(EXERCISE): Return only that part of the material below which starts with the line containing "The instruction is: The" and goes on through the line containing "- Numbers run", restated exactly.

------------------------------------------------------------

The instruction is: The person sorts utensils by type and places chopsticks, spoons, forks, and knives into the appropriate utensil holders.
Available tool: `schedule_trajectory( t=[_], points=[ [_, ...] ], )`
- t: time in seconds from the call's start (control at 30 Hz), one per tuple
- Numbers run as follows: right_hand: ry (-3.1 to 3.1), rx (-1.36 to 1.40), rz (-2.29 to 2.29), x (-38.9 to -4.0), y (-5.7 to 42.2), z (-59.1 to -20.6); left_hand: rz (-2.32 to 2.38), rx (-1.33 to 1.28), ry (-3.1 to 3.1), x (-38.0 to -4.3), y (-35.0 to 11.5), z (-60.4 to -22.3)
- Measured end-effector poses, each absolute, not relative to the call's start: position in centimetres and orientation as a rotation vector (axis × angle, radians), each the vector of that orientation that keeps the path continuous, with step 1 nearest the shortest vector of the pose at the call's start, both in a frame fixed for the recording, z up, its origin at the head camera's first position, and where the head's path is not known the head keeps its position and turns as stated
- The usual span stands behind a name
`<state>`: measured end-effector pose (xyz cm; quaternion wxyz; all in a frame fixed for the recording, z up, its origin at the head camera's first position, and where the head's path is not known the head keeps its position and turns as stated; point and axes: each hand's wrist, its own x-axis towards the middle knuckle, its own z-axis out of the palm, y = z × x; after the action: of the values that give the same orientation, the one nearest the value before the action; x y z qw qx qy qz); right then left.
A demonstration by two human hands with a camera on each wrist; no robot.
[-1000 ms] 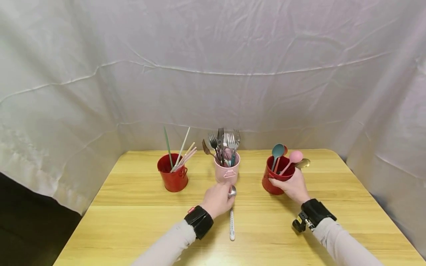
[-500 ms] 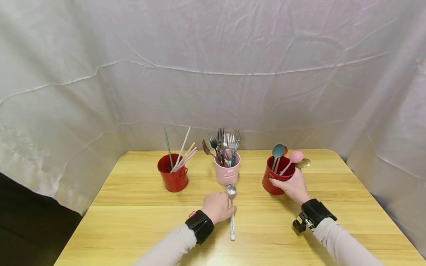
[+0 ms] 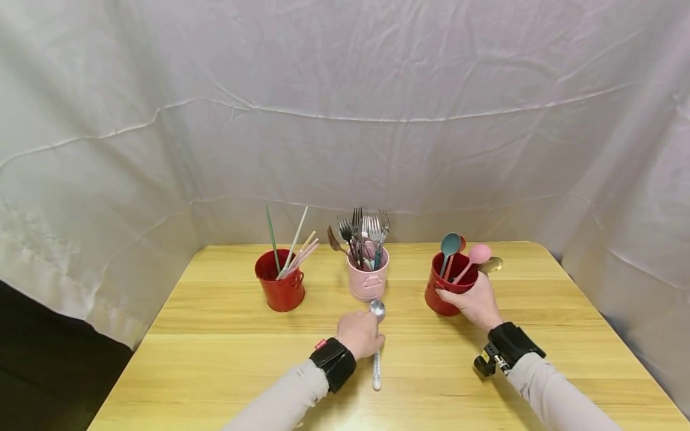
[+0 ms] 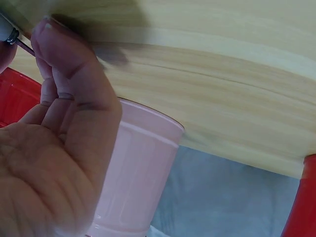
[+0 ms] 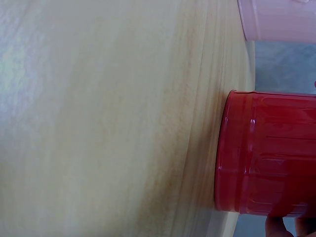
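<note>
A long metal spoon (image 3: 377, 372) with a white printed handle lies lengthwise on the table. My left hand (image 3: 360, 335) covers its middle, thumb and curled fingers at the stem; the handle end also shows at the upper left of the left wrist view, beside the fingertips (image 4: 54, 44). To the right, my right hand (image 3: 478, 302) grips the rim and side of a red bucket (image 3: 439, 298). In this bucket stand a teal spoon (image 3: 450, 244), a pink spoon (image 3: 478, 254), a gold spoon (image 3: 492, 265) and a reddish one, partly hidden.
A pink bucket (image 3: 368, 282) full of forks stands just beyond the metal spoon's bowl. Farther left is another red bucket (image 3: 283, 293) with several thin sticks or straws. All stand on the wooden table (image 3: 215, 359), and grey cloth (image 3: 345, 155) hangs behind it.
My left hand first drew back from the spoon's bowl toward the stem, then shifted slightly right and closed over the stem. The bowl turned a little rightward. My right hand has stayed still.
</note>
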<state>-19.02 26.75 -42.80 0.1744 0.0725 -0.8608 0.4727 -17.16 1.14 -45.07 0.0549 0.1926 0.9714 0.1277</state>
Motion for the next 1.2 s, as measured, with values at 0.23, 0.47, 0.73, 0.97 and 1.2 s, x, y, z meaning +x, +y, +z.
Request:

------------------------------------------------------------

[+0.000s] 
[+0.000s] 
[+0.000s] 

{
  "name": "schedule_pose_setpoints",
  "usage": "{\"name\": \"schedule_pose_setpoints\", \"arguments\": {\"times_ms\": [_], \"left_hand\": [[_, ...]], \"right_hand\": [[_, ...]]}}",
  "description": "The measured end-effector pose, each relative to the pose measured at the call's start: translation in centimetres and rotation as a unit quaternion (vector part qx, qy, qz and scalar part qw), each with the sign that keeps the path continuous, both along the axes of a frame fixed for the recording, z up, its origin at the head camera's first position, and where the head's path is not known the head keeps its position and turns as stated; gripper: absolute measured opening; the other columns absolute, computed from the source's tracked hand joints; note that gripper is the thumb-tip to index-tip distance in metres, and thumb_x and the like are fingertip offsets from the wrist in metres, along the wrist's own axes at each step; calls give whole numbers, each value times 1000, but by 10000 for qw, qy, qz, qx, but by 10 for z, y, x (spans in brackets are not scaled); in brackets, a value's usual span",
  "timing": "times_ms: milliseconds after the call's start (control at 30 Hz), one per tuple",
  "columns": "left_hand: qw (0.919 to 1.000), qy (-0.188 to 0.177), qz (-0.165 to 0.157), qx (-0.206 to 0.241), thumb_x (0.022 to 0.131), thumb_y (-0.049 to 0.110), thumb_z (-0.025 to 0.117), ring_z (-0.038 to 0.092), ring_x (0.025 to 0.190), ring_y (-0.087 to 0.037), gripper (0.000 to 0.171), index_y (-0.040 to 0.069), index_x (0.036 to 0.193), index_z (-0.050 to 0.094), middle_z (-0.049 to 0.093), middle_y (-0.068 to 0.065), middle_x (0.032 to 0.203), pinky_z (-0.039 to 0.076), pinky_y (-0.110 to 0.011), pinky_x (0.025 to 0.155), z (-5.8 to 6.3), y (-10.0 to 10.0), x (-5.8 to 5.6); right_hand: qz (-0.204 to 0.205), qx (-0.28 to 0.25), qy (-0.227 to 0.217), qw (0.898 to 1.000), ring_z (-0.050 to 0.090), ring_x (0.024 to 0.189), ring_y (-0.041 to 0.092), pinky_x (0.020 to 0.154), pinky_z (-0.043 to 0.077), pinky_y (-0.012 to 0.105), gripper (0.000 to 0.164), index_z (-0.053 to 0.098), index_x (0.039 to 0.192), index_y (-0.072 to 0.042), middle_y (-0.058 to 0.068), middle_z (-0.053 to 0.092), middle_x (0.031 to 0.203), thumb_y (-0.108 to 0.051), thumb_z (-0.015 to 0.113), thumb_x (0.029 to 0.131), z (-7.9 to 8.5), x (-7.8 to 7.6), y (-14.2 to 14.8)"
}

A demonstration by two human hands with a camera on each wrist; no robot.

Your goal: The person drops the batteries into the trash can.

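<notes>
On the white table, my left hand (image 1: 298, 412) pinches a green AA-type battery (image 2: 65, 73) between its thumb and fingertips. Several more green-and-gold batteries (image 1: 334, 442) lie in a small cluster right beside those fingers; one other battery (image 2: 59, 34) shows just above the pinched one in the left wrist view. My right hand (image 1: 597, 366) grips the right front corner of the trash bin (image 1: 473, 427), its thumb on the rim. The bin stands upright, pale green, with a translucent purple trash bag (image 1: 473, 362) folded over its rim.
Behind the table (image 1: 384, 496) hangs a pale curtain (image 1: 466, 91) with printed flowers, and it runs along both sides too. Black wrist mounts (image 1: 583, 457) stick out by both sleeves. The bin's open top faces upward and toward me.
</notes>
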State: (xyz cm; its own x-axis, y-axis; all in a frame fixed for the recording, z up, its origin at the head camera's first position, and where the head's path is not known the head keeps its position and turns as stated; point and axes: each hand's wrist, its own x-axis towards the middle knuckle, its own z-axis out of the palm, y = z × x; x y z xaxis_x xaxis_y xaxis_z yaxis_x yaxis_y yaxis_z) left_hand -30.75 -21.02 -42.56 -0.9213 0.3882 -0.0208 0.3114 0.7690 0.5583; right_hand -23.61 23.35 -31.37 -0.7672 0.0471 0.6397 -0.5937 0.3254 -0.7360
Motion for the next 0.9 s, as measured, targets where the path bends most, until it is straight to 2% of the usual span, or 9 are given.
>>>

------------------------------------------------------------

(TASK RESPONSE):
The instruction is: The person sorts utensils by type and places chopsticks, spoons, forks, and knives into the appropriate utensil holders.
Available tool: `schedule_trajectory( t=[_], points=[ [_, ...] ], )`
- t: time in seconds from the call's start (control at 30 Hz), one per tuple
- Numbers run as follows: right_hand: ry (-3.1 to 3.1), rx (-1.36 to 1.40), rz (-2.29 to 2.29), x (-38.9 to -4.0), y (-5.7 to 42.2), z (-59.1 to -20.6); left_hand: rz (-2.32 to 2.38), rx (-1.33 to 1.28), ry (-3.1 to 3.1), x (-38.0 to -4.3), y (-35.0 to 11.5), z (-60.4 to -22.3)

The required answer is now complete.